• What the task asks
Up to and including the line that holds "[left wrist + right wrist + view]", print the data exactly from its first line; do not print the pictures.

═══

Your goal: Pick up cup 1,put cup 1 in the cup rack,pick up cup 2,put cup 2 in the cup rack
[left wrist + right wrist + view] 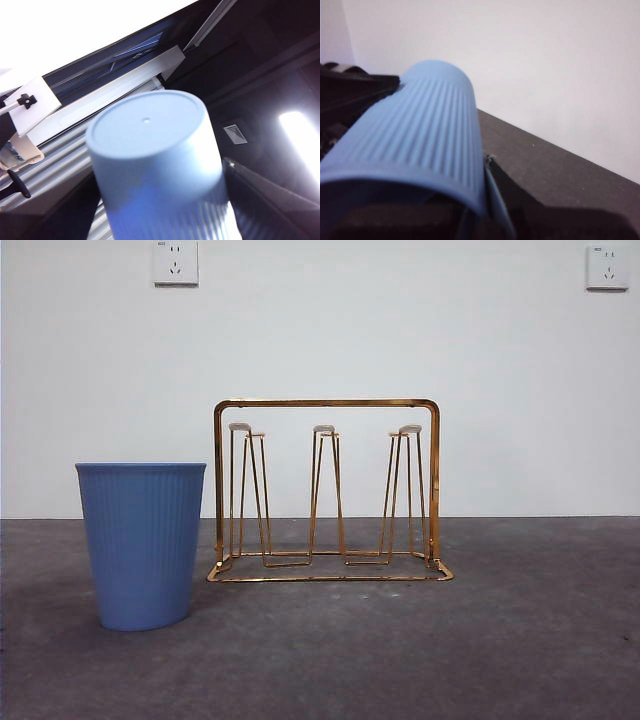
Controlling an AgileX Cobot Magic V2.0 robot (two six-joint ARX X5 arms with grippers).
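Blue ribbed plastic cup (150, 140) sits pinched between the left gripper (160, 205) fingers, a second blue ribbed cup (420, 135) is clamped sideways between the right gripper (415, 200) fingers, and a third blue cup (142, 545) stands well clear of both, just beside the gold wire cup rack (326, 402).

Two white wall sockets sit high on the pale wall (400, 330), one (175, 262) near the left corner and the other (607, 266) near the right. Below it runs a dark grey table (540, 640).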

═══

• Answer section
Your goal: Pick up cup 1,put cup 1 in the cup rack,pick up cup 2,put cup 2 in the cup rack
[left wrist + right wrist + view] 

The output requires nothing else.